### [What to do]
Transcribe exactly each line of the entries, from the opening line to the line with "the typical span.", with both of those lines included.

### [Records for this exercise]
*****

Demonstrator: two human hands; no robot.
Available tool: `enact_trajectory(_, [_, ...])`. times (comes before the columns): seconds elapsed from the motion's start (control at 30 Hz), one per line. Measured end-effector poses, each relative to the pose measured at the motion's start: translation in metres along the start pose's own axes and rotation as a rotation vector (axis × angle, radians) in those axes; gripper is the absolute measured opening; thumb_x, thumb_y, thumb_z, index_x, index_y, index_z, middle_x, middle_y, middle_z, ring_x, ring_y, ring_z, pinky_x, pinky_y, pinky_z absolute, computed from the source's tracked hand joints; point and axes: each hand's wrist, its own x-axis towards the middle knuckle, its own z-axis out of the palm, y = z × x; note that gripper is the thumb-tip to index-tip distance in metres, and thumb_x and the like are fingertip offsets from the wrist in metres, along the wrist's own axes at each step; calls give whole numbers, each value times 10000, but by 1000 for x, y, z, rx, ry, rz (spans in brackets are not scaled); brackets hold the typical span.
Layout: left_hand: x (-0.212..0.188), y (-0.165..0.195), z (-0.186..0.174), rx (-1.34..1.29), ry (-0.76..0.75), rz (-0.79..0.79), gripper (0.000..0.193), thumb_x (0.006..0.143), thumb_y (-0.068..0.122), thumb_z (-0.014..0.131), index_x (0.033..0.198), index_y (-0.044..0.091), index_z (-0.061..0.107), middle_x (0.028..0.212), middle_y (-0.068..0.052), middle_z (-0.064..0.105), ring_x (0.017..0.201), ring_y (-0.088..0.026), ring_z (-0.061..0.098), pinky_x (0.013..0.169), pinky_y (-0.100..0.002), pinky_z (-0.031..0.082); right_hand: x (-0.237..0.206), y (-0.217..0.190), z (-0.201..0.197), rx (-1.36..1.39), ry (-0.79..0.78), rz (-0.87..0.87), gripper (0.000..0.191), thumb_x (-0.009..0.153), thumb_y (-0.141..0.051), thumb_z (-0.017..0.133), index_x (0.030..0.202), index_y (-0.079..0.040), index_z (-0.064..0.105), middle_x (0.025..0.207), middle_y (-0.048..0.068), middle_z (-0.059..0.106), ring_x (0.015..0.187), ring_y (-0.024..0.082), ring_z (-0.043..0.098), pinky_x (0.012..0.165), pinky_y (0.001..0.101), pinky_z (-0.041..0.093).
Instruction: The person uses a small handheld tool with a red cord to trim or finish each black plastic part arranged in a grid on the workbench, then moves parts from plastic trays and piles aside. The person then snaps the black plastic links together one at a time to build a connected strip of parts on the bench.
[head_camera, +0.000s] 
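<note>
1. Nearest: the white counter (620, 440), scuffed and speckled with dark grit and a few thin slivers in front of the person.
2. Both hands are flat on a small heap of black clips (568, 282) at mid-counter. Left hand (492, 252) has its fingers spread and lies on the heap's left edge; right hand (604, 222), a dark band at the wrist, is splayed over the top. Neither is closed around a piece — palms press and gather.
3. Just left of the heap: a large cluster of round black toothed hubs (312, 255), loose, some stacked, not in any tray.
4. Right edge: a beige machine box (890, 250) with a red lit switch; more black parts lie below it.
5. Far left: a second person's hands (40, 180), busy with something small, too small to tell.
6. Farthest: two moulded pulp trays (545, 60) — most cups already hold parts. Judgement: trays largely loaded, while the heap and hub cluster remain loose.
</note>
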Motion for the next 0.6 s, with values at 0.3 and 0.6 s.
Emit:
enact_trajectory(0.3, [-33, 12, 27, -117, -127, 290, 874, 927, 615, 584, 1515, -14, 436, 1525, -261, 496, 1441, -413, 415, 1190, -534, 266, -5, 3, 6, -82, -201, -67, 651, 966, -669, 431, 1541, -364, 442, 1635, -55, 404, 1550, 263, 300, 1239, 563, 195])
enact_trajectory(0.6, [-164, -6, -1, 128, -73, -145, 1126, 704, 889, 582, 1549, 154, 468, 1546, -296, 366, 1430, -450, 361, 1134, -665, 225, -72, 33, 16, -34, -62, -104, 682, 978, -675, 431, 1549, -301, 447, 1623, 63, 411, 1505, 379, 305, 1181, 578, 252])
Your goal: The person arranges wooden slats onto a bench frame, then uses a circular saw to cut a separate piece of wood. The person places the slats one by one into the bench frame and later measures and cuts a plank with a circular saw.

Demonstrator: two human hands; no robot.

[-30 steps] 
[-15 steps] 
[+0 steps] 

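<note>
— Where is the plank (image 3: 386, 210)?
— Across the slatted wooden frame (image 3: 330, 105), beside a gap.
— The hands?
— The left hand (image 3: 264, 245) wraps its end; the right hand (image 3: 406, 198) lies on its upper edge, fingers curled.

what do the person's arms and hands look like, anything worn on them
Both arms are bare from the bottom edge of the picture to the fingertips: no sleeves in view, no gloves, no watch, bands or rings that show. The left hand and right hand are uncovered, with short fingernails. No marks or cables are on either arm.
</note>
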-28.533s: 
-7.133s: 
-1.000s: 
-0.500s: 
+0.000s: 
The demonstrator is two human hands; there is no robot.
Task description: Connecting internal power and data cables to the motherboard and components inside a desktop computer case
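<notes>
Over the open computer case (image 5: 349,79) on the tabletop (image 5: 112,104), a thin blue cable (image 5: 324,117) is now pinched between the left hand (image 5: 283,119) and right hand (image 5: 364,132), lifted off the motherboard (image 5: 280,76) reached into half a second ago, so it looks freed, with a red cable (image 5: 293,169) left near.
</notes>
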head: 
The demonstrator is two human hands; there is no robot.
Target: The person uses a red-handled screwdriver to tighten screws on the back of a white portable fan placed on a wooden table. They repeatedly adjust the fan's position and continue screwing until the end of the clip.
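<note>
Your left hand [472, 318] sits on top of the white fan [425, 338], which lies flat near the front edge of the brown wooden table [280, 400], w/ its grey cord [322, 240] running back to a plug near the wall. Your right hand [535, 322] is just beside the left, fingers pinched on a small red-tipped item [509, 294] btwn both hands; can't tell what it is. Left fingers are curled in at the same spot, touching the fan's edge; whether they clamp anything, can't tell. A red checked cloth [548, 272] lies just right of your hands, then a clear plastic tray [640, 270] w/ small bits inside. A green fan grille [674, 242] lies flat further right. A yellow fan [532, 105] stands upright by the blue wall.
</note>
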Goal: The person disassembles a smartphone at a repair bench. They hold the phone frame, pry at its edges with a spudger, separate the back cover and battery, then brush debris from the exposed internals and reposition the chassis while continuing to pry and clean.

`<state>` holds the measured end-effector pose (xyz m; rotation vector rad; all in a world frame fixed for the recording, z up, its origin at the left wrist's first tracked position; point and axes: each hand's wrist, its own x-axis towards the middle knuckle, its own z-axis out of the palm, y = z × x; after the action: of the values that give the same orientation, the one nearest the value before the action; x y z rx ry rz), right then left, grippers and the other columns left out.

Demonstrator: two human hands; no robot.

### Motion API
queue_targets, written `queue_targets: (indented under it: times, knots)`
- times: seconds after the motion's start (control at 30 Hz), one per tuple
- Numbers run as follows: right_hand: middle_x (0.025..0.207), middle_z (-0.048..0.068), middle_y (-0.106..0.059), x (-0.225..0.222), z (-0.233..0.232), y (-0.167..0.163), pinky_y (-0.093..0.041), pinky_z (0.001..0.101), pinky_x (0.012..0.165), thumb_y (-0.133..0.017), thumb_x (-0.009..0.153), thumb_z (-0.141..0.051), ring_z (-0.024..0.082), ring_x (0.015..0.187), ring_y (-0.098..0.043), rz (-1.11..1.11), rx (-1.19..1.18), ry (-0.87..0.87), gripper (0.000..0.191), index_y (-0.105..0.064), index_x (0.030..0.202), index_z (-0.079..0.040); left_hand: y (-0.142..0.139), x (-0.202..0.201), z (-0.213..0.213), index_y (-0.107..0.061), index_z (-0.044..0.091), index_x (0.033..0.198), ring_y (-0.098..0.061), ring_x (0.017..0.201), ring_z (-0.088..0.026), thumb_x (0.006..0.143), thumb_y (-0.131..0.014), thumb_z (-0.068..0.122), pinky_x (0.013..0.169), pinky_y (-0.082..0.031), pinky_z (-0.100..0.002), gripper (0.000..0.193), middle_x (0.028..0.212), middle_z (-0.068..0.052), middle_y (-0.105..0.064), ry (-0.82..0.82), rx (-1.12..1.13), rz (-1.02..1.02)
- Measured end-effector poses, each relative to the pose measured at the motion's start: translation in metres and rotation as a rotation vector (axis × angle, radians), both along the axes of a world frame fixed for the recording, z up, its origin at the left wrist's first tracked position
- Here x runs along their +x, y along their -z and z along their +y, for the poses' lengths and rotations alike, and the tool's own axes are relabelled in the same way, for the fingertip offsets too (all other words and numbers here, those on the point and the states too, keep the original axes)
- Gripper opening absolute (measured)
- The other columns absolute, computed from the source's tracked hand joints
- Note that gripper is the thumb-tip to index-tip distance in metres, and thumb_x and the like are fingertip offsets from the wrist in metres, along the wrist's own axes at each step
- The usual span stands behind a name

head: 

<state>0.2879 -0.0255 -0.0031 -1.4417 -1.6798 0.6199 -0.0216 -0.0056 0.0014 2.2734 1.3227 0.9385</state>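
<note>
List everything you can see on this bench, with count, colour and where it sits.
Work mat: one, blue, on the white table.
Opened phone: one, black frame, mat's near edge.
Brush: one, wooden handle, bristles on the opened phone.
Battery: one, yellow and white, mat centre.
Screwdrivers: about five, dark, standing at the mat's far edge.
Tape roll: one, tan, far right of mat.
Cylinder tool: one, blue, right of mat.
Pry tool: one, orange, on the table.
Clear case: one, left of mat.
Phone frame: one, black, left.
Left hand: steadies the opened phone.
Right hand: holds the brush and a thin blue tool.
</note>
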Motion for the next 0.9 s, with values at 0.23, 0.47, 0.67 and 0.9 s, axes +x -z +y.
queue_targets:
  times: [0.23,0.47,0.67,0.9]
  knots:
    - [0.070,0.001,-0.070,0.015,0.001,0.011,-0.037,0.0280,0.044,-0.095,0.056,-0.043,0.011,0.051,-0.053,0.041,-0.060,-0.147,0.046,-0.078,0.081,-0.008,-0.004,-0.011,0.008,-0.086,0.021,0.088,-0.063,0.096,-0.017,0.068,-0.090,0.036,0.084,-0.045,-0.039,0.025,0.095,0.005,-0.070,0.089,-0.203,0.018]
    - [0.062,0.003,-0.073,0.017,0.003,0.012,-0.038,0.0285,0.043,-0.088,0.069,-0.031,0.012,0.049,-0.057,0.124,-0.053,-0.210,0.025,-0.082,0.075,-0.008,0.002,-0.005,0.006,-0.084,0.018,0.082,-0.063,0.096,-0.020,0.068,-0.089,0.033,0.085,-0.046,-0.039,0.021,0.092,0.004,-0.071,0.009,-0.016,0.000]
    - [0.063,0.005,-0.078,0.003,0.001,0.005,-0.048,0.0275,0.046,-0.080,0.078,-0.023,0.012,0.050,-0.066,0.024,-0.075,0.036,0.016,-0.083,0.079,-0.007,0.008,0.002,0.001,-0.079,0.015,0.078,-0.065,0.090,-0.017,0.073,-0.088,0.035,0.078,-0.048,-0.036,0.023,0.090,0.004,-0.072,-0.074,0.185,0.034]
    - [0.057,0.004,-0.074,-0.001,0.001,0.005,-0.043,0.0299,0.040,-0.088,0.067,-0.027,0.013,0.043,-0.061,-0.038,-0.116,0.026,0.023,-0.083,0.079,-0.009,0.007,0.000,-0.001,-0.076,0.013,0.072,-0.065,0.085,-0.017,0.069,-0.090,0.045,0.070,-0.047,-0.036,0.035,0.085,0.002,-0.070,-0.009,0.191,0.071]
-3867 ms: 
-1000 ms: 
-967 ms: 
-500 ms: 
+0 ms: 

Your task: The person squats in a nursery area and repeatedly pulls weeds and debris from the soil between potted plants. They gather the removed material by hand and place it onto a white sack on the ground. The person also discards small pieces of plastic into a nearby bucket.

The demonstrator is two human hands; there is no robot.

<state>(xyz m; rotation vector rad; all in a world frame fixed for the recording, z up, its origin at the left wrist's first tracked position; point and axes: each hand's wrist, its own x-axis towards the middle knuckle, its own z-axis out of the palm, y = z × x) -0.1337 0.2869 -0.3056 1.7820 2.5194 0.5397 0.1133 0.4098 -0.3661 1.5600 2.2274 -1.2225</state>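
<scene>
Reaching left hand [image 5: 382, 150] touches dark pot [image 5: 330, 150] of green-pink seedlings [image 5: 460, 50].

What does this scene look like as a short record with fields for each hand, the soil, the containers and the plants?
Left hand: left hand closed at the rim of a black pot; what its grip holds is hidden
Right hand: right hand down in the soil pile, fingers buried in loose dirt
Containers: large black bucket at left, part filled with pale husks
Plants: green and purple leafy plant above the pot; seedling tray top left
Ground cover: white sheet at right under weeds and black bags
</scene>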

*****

### [Output for this exercise]
Demonstrator: two human hands; no robot.
Available tool: `enact_trajectory(_, [_, ...])`. times (comes before the columns): seconds elapsed from the motion's start (control at 30 Hz), one per line. Measured end-effector poses, each relative to the pose measured at the motion's start: translation in metres along the start pose's own axes and rotation as a rotation vector (axis × angle, radians) in those axes; gripper is the absolute measured opening; thumb_x, thumb_y, thumb_z, index_x, index_y, index_z, middle_x, middle_y, middle_z, ring_x, ring_y, ring_z, pinky_x, pinky_y, pinky_z absolute, computed from the source's tracked hand joints; point and axes: each hand's wrist, its own x-axis towards the middle knuckle, its own z-axis out of the palm, y = z × x; note that gripper is the thumb-tip to index-tip distance in metres, and thumb_x and the like are fingertip offsets from the wrist in metres, along the wrist's own axes at each step; calls give whole numbers, each value times 10000, but by 1000 for x, y, z, rx, ry, rz (spans in brackets are not scaled); brackets hold the typical span.

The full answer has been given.